*** Information Section Begins ***

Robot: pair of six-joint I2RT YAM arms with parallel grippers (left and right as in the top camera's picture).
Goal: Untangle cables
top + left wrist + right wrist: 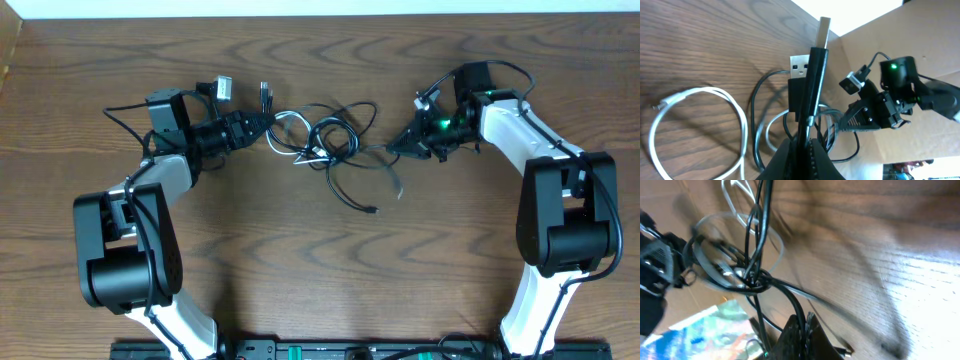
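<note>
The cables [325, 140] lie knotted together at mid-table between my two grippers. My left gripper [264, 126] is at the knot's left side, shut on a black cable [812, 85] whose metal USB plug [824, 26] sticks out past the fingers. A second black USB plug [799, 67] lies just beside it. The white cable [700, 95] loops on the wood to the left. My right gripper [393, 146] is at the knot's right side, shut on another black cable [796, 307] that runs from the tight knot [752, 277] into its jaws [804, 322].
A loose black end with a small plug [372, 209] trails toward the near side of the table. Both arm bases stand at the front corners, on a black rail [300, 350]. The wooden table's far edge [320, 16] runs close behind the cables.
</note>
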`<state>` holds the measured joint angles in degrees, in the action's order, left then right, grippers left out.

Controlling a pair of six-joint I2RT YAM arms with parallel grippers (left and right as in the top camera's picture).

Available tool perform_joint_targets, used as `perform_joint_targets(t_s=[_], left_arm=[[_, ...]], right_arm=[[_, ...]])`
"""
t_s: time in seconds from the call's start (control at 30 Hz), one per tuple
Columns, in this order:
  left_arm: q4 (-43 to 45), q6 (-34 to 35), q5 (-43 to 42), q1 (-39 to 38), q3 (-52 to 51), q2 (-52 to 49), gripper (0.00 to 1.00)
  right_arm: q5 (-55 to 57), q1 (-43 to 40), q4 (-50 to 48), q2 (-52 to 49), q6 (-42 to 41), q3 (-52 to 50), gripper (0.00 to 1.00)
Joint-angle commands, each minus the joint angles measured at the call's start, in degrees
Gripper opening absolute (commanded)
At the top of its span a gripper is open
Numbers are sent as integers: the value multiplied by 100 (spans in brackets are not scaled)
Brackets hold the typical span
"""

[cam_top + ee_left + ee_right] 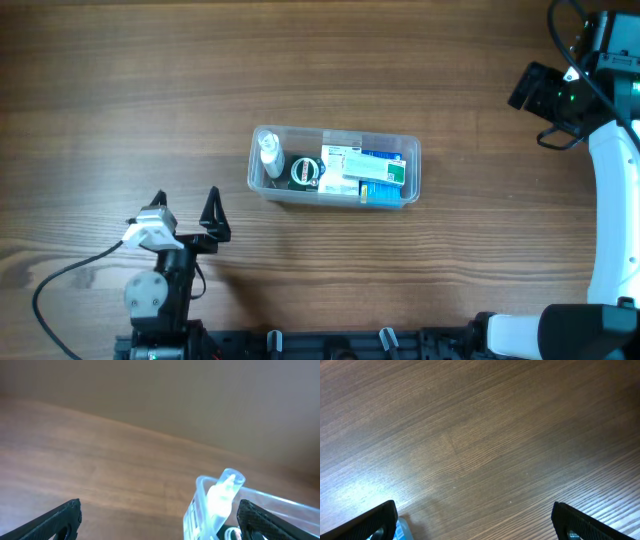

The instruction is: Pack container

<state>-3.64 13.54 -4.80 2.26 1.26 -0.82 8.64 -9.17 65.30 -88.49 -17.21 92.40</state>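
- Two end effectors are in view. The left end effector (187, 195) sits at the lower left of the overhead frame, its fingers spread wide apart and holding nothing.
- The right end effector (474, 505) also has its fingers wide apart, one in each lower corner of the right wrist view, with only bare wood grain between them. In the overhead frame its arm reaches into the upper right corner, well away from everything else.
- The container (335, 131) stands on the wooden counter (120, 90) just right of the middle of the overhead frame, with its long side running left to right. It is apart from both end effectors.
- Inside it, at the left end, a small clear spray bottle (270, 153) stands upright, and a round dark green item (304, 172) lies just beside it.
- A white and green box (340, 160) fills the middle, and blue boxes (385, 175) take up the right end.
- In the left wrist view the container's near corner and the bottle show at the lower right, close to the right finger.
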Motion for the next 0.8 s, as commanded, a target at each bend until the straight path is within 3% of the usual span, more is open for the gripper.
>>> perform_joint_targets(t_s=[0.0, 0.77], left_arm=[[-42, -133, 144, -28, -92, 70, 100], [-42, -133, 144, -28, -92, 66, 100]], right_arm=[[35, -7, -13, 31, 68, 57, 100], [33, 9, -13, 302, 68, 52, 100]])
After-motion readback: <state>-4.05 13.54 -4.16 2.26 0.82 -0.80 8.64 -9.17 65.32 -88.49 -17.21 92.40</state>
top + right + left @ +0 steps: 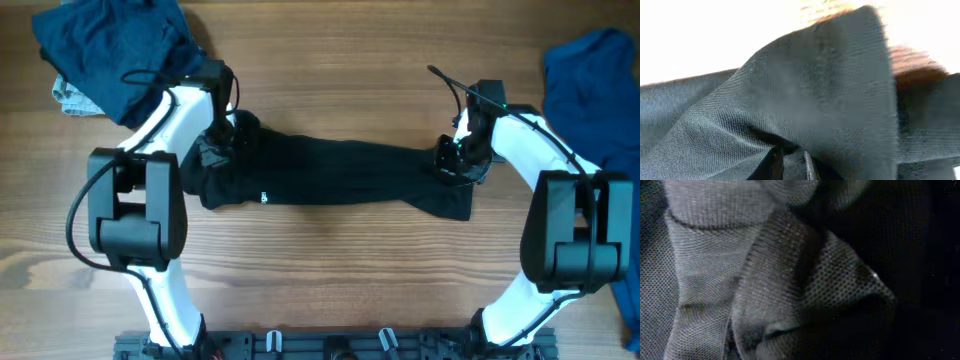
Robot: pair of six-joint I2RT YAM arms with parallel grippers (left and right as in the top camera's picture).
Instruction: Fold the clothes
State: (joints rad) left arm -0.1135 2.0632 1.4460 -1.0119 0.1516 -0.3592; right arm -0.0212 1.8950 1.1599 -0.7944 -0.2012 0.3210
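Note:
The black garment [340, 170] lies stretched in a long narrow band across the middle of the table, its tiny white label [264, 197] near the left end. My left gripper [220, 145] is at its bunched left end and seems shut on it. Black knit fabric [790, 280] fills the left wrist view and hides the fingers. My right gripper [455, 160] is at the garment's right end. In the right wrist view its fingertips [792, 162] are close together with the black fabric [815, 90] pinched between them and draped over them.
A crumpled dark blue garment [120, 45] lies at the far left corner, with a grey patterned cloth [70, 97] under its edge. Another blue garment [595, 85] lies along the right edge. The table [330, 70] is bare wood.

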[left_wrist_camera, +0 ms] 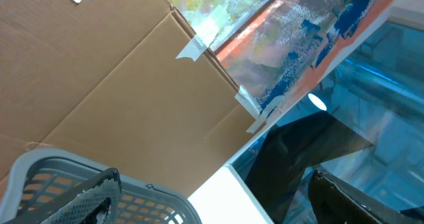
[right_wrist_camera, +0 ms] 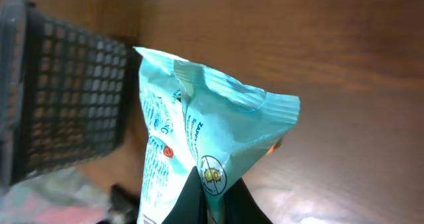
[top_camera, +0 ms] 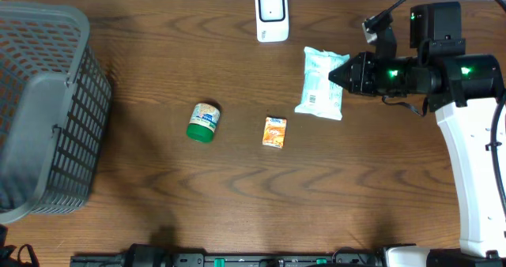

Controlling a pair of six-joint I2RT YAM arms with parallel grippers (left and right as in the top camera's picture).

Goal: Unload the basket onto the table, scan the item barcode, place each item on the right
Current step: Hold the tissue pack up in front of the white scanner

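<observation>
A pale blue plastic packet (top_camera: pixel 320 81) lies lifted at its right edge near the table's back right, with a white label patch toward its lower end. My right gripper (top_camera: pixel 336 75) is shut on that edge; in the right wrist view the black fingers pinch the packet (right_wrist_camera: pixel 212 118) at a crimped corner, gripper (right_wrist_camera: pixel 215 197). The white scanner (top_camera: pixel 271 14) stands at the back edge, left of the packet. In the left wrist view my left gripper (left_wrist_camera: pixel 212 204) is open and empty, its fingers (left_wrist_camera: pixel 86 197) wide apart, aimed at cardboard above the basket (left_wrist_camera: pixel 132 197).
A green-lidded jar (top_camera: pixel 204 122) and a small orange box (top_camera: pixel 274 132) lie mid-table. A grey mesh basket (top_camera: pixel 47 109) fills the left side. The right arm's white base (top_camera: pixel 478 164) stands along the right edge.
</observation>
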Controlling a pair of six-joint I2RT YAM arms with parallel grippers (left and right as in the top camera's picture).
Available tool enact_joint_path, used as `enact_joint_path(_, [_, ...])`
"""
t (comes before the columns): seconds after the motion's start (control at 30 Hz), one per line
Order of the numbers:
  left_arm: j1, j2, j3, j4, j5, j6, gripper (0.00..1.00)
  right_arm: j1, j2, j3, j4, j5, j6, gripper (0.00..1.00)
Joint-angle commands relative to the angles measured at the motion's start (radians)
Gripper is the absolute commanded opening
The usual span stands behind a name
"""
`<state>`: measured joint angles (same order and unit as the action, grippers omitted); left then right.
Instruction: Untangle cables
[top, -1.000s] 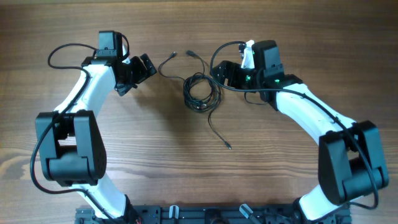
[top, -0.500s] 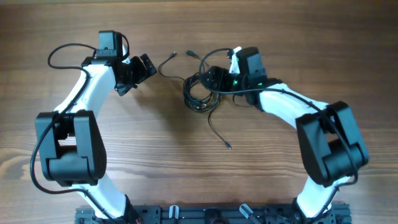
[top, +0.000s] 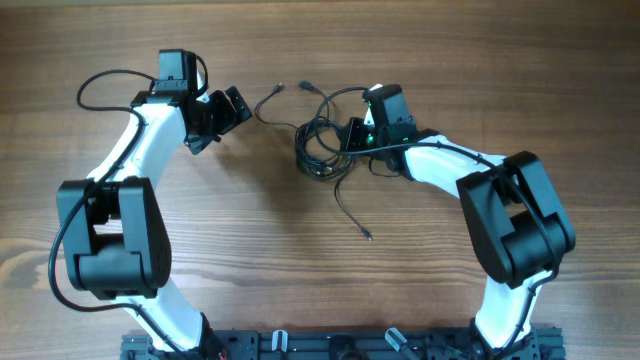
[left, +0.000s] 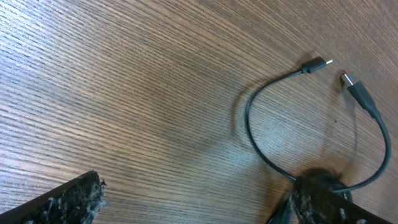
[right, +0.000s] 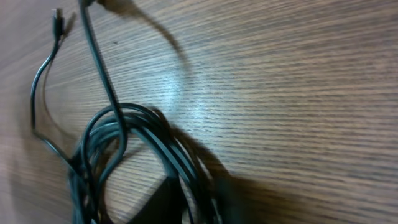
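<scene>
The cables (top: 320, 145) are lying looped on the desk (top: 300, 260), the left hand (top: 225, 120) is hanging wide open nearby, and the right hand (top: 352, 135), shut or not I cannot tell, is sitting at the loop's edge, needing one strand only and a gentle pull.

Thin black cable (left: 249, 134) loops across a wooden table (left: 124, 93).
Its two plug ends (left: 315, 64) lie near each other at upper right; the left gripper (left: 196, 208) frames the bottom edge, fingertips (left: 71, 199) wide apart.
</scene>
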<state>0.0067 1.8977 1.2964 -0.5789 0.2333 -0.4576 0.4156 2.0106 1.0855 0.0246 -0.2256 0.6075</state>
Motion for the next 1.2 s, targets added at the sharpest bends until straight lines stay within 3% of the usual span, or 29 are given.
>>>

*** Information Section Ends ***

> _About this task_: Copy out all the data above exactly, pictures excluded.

> _Exercise response_:
Robot: pair of six-joint I2RT YAM arms with parallel grippers (left and right as in the top camera's picture).
Goal: Untangle cables
top + left wrist + right wrist: 
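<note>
The cables [325, 140] lie knotted together at mid-table between my two grippers. My left gripper [264, 126] is at the knot's left side, shut on a black cable [812, 85] whose metal USB plug [824, 26] sticks out past the fingers. A second black USB plug [799, 67] lies just beside it. The white cable [700, 95] loops on the wood to the left. My right gripper [393, 146] is at the knot's right side, shut on another black cable [796, 307] that runs from the tight knot [752, 277] into its jaws [804, 322].
A loose black end with a small plug [372, 209] trails toward the near side of the table. Both arm bases stand at the front corners, on a black rail [300, 350]. The wooden table's far edge [320, 16] runs close behind the cables.
</note>
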`<state>` holds the measured joint angles in degrees, in the action's order, left then right, grippers left out.

Controlling a pair of six-joint I2RT YAM arms with parallel grippers (left and right as in the top camera's picture).

Available tool perform_joint_targets, used as `perform_joint_targets(t_s=[_], left_arm=[[_, ...]], right_arm=[[_, ...]])`
"""
t_s: time in seconds from the call's start (control at 30 Hz), one per tuple
Columns, in this order:
  left_arm: q4 (-43 to 45), q6 (-34 to 35), q5 (-43 to 42), q1 (-39 to 38), q3 (-52 to 51), q2 (-52 to 49), gripper (0.00 to 1.00)
  right_arm: q5 (-55 to 57), q1 (-43 to 40), q4 (-50 to 48), q2 (-52 to 49), q6 (-42 to 41), q3 (-52 to 50), gripper (0.00 to 1.00)
Joint-angle commands, each minus the joint angles measured at the call's start, in degrees
Gripper opening absolute (commanded)
At the top of its span a gripper is open
Numbers are sent as integers: the value multiplied by 100 (spans in brackets are not scaled)
Brackets hold the typical span
"""

[cam_top + ee_left + ee_right] 

The instruction is: Pack container

<state>-3.64 13.54 -4.80 2.26 1.26 -0.82 8.64 -9.17 65.30 -88.49 -17.21 92.40</state>
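- Two end effectors are in view. The left end effector (187, 195) sits at the lower left of the overhead frame, its fingers spread wide apart and holding nothing.
- The right end effector (474, 505) also has its fingers wide apart, one in each lower corner of the right wrist view, with only bare wood grain between them. In the overhead frame its arm reaches into the upper right corner, well away from everything else.
- The container (335, 131) stands on the wooden counter (120, 90) just right of the middle of the overhead frame, with its long side running left to right. It is apart from both end effectors.
- Inside it, at the left end, a small clear spray bottle (270, 153) stands upright, and a round dark green item (304, 172) lies just beside it.
- A white and green box (340, 160) fills the middle, and blue boxes (385, 175) take up the right end.
- In the left wrist view the container's near corner and the bottle show at the lower right, close to the right finger.
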Motion for the next 0.8 s, as commanded, a target at each bend until the straight path is within 3% of the usual span, more is open for the gripper.
>>> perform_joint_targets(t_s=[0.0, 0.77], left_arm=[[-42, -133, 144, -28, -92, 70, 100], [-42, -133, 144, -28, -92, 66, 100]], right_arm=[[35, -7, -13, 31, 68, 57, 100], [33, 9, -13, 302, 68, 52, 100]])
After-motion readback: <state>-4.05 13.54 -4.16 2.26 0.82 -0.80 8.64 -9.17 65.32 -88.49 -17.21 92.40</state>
top + right + left @ +0 steps: 
Robot: pair of six-joint I2RT YAM arms with parallel grippers (left and right as in the top camera's picture).
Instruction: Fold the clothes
State: (joints rad) left arm -0.1135 2.0632 1.4460 -1.0119 0.1516 -0.3592; right arm -0.0212 1.8950 1.1599 -0.7944 -0.2012 0.3210
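Note:
The black garment [340, 170] lies stretched in a long narrow band across the middle of the table, its tiny white label [264, 197] near the left end. My left gripper [220, 145] is at its bunched left end and seems shut on it. Black knit fabric [790, 280] fills the left wrist view and hides the fingers. My right gripper [455, 160] is at the garment's right end. In the right wrist view its fingertips [792, 162] are close together with the black fabric [815, 90] pinched between them and draped over them.
A crumpled dark blue garment [120, 45] lies at the far left corner, with a grey patterned cloth [70, 97] under its edge. Another blue garment [595, 85] lies along the right edge. The table [330, 70] is bare wood.
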
[left_wrist_camera, +0 ms] 
[right_wrist_camera, +0 ms] 
[top_camera, +0 ms] 

Controlling a pair of six-joint I2RT YAM arms with parallel grippers (left and right as in the top camera's picture).

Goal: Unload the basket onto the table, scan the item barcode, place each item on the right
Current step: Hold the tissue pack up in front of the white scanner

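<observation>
A pale blue plastic packet (top_camera: pixel 320 81) lies lifted at its right edge near the table's back right, with a white label patch toward its lower end. My right gripper (top_camera: pixel 336 75) is shut on that edge; in the right wrist view the black fingers pinch the packet (right_wrist_camera: pixel 212 118) at a crimped corner, gripper (right_wrist_camera: pixel 215 197). The white scanner (top_camera: pixel 271 14) stands at the back edge, left of the packet. In the left wrist view my left gripper (left_wrist_camera: pixel 212 204) is open and empty, its fingers (left_wrist_camera: pixel 86 197) wide apart, aimed at cardboard above the basket (left_wrist_camera: pixel 132 197).
A green-lidded jar (top_camera: pixel 204 122) and a small orange box (top_camera: pixel 274 132) lie mid-table. A grey mesh basket (top_camera: pixel 47 109) fills the left side. The right arm's white base (top_camera: pixel 478 164) stands along the right edge.
</observation>
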Controlling a pair of six-joint I2RT YAM arms with parallel grippers (left and right as in the top camera's picture).
Available tool enact_joint_path, used as `enact_joint_path(_, [_, ...])`
"""
t (comes before the columns): seconds after the motion's start (control at 30 Hz), one per line
Order of the numbers:
  left_arm: j1, j2, j3, j4, j5, j6, gripper (0.00..1.00)
  right_arm: j1, j2, j3, j4, j5, j6, gripper (0.00..1.00)
Joint-angle commands relative to the angles measured at the motion's start (radians)
Gripper is the absolute commanded opening
The usual span stands behind a name
"""
`<state>`: measured joint angles (same order and unit as the action, grippers omitted); left then right.
Instruction: Untangle cables
[top, -1.000s] 
[top, -0.500s] 
[top, +0.000s] 
[left, +0.000s] 
[right, +0.000s] 
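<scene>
The cables (top: 320, 145) are lying looped on the desk (top: 300, 260), the left hand (top: 225, 120) is hanging wide open nearby, and the right hand (top: 352, 135), shut or not I cannot tell, is sitting at the loop's edge, needing one strand only and a gentle pull.

Thin black cable (left: 249, 134) loops across a wooden table (left: 124, 93).
Its two plug ends (left: 315, 64) lie near each other at upper right; the left gripper (left: 196, 208) frames the bottom edge, fingertips (left: 71, 199) wide apart.
</scene>
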<state>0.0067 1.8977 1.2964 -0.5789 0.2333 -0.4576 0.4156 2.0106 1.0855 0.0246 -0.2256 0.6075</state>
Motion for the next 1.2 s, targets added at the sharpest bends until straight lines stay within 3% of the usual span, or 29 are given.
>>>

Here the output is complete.